• What is needed: Please find how many lines of the data contain the string "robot", and respond with that number only.

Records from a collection
__________________________________________________

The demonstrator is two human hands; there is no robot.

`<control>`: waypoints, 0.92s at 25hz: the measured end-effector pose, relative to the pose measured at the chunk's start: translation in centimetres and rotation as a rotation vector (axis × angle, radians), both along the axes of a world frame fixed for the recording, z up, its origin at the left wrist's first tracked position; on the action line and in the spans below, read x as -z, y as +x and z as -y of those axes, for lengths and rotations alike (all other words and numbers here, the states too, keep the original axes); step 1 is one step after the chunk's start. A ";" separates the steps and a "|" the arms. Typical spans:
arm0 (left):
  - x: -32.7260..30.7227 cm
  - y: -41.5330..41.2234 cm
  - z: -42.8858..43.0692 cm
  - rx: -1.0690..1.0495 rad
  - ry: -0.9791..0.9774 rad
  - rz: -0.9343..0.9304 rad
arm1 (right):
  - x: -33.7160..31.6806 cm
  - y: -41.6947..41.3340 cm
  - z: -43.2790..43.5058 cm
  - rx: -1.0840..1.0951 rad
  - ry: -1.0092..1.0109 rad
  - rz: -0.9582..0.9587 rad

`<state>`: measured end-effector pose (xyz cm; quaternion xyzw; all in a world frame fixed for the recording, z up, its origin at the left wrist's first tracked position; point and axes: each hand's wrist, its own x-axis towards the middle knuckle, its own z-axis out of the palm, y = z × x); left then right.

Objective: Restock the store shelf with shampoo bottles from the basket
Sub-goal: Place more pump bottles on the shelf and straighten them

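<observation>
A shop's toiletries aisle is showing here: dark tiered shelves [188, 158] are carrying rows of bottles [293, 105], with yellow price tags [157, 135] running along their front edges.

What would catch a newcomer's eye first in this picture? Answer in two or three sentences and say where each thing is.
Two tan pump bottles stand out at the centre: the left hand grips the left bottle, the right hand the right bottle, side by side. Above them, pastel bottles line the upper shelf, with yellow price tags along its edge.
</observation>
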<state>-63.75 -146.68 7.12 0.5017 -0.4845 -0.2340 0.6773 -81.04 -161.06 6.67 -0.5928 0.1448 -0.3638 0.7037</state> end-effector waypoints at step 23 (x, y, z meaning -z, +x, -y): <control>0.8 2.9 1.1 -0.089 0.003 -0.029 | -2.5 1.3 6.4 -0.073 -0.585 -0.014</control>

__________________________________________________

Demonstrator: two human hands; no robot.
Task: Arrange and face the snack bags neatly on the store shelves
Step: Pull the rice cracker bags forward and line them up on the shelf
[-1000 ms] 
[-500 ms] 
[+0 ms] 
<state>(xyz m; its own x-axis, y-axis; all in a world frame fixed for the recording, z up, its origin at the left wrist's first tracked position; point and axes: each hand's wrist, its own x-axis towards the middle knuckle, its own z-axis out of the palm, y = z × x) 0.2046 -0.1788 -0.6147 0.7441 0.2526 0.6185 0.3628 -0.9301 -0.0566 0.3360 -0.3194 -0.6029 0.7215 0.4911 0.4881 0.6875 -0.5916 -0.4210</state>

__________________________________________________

• Solution to the exercise: 2